Talk about convincing people to vote against their self-interest. But the AFL-CIO did more than advocate members vote for the Biden-Harris ticket. According to the now-infamous story in Time, the union federation fully participated in the “shadow campaign” to “fortify” the 2020 election.

The pact was formalized in a terse, little-noticed joint statement of the U.S. Chamber of Commerce and AFL-CIO published on Election Day. Both sides would come to see it as a sort of implicit bargain–inspired by the summer’s massive, sometimes destructive racial-justice protests–in which the forces of labor came together with the forces of capital to keep the peace and oppose Trump’s assault on democracy.

That’s some epic gaslighting. This pact was launched back in 2019, according to the article, and it included many other groups. Participation in the pact had nothing to do with President Trump opposing the election results or the pandemic. For example, the Chamber of Commerce couldn’t stand President Trump’s trade policies that put American workers first and caused wages to rise for the first time in years. The administration’s tough stance on immigration compounded the Chamber’s opposition by preventing employers from importing cheap foreign labor. Trump’s China policy was also a hurdle, especially as it became more punitive as the national security threat the Chinese Communist Party poses became evident.

It was a senior adviser to the AFL-CIO president that began circulating memos and hosting strategy sessions in D.C. to defeat President Trump. That is why it is so fun to watch the deliciously uncomfortable time Trumka has in this interview about President Biden’s early actions against the energy industry:

He also spends nearly three minutes insulting his members’ intelligence. Biden was clear on the campaign trail that he would end Keystone XL and would end fracking on federal land. Biden ended the pipeline on day 1. Trumka’s only objection was messaging. Fracking on federal lands is currently subject to a 60-day pause while his radical secretary of the interior is confirmed. That nominee, Representative Deb Haaland (D-N.M.), was endorsed by the Sunrise Movement, the climate activist group that endorsed Representative Alexandria Ocasio-Cortez and her Green New Deal. It’s a safe bet that the temporary ban will become permanent.

Biden’s proposed secretary of energy is no better. Former Michigan Governor Jennifer Granholm worked with the Obama administration to flush millions down the toilet on green jobs and green energy projects. Like Obama’s shovel-ready jobs, Granholm’s green jobs never materialized, despite millions in subsidies and grants.
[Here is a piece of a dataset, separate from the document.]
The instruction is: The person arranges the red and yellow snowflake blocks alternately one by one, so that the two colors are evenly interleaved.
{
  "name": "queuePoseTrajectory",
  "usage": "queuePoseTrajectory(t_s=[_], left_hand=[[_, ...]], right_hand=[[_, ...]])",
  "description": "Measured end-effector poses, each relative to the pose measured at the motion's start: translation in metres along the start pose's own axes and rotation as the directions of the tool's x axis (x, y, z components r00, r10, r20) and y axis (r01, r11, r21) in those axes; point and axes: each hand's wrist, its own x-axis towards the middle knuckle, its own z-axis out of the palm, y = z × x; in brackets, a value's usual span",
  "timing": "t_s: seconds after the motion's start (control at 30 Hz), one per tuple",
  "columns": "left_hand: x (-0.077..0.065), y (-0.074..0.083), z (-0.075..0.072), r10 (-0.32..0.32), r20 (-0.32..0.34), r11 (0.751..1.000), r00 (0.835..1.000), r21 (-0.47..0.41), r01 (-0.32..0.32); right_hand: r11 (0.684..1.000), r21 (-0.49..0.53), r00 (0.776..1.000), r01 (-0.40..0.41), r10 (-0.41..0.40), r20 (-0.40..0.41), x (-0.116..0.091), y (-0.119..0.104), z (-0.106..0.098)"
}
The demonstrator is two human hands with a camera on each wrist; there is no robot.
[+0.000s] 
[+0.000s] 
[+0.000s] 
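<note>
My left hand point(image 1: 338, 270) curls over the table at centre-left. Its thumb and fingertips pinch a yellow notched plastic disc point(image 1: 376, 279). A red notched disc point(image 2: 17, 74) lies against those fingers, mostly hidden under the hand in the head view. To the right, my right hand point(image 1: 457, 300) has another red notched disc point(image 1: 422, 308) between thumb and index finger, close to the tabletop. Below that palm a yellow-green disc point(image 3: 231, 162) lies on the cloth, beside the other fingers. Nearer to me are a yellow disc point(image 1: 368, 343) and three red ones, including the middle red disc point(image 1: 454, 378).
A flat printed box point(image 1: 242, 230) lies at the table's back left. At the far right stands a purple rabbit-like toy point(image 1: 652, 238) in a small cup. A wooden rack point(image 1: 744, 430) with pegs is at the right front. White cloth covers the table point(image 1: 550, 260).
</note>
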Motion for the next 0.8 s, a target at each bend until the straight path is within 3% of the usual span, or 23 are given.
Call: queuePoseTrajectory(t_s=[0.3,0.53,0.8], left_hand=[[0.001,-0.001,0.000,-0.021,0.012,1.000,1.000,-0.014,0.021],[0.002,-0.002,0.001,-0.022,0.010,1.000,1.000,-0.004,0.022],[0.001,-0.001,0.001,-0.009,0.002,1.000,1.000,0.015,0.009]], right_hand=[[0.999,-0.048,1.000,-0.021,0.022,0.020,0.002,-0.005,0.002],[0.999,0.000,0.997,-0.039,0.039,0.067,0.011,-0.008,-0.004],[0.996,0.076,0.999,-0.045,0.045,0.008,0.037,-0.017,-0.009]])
As the leader of the AFL-CIO, Trumka has two primary concerns: density and dues. He wants more union members to pay dues so his coffers stay full, allowing the union association to continue to wield political power. Trumka doesn’t need many new green jobs to expand membership and more than likely doesn’t expect them. As Reason Magazine editor at large Nick Gillespie noted, Biden’s green job canard is the same promise of a union jobs program he has been making since the 1970s. I would argue the jobs promise was not Trumka’s primary motivation for supporting the Biden administration. 

Instead, Trumka likely backed Biden because the Democrat supports the PRO Act. This legislation will severely weaken right-to-work laws and require workers who elect not to join a union to still pay the union fees and other costs. The act would also provide features of card-check neutrality in union elections and a whole host of other union-backed proposals. It also has elements of California’s AB-5 that will cripple the gig economy and limit independent contractors.  Even though California voters gutted AB-5 last November, many of AB-5’s provisions remain in the PRO Act.

The AFL-CIO also has several affiliated public unions, including teachers unions and the federal employees union. The Biden administration is providing job security for the teachers’ unions by rolling back and limiting school choice. These are the same unions that are preventing children from returning to school all over the country. The federal bureaucracy will also certainly grow under a Biden administration. Last year, 34.8 percent of government employees were members of a public-sector union. Another 6.3 percent of private-sector workers were in a union. The total number of union workers decreased by almost half a million. Unions are bleeding, and they look to Biden to reverse that trend.

Finally, the Biden administration fully supports a $15 minimum wage. This policy is a giveback to unions like the SEIU that has very little to with a “living wage.” Instead, service jobs are some of the first that will succumb to automation. The administration and the AFL-CIO seem not to care about the 1.4 million jobs the CBO says will be lost due to the wage hike. Because dues are a function of wages, this will preserve the coffers of the SEIU to help maintain their political power.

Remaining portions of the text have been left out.